DELI SERDANG, GEMADIKA.com — Di balik tembok tinggi dan jeruji besi Lembaga Pemasyarakatan (Lapas) Kelas IIA Pancur Batu, harapan baru mulai tumbuh. Lapas Pancur Batu menjalin kerja sama strategis di bidang pendidikan dengan PKBM Samera Indonesia untuk menghadirkan pendidikan kesetaraan dan pendidikan khusus bagi warga binaan.
Rencana kerja sama ini dibahas dalam pertemuan antara jajaran Lapas Pancur Batu dan PKBM Samera Indonesia.

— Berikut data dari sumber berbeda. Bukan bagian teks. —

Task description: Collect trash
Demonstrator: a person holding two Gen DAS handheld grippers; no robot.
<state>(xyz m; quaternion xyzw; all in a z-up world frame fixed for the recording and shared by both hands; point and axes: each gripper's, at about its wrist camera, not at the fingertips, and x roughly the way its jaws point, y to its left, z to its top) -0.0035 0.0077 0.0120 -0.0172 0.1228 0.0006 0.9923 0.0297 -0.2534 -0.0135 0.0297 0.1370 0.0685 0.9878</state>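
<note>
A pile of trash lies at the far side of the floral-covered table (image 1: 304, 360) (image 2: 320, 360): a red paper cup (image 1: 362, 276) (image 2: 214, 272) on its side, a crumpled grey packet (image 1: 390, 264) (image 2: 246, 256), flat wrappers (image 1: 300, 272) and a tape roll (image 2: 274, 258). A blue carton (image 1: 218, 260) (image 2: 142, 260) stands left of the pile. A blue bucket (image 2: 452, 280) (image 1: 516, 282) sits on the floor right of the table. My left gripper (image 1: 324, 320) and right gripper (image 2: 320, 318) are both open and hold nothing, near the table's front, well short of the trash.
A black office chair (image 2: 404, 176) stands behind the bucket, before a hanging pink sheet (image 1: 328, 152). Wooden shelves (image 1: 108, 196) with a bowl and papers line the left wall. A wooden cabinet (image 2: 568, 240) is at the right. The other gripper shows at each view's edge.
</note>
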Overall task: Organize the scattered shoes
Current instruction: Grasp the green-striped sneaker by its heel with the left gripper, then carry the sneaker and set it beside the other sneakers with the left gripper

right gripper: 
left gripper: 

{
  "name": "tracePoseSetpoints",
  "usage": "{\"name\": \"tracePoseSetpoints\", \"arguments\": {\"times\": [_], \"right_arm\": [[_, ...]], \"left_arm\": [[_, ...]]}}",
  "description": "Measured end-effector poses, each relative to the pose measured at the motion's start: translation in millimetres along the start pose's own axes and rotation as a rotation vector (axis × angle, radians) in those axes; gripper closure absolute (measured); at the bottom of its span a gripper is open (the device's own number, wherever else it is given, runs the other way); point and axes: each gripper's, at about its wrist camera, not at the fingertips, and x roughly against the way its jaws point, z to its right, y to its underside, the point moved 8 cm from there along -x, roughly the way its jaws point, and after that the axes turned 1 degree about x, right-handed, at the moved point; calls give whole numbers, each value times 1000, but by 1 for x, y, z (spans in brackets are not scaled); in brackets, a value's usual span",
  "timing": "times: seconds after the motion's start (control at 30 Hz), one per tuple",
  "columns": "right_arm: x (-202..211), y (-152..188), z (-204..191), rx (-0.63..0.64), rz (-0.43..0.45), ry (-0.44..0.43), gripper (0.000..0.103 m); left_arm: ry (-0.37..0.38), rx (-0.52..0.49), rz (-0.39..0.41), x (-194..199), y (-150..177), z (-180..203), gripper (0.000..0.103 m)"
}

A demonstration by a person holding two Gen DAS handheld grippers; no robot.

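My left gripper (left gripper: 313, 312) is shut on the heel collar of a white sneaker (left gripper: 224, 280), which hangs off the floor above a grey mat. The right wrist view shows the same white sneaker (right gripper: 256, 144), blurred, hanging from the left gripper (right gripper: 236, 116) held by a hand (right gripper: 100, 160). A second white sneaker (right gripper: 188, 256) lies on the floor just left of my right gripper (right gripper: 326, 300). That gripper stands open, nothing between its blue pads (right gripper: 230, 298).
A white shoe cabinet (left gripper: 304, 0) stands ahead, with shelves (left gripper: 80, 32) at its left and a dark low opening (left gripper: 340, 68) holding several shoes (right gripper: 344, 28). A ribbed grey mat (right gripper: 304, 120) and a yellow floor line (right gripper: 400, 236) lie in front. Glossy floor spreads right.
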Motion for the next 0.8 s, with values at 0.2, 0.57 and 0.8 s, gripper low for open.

Pertemuan tersebut dihadiri Kepala SPNF PKBM Samera Indonesia, Laila Sari, S.Pd., M.Psi, bersama para tutor pendidikan kesetaraan. Sementara dari pihak Lapas, Kepala Lapas Tri Bowo diwakili Theo Panggabean, Kepala Subseksi Bimbingan Kemasyarakatan dan Perawatan (Bimkemaswat).
Melalui kolaborasi ini, warga binaan yang sebelumnya terputus dari pendidikan formal akan mendapat akses pendidikan Paket A, Paket B, dan Paket C, setara jenjang SD, SMP, dan SMA. Program ini dirancang agar warga binaan memiliki bekal pendidikan yang layak sebagai modal hidup setelah bebas nanti.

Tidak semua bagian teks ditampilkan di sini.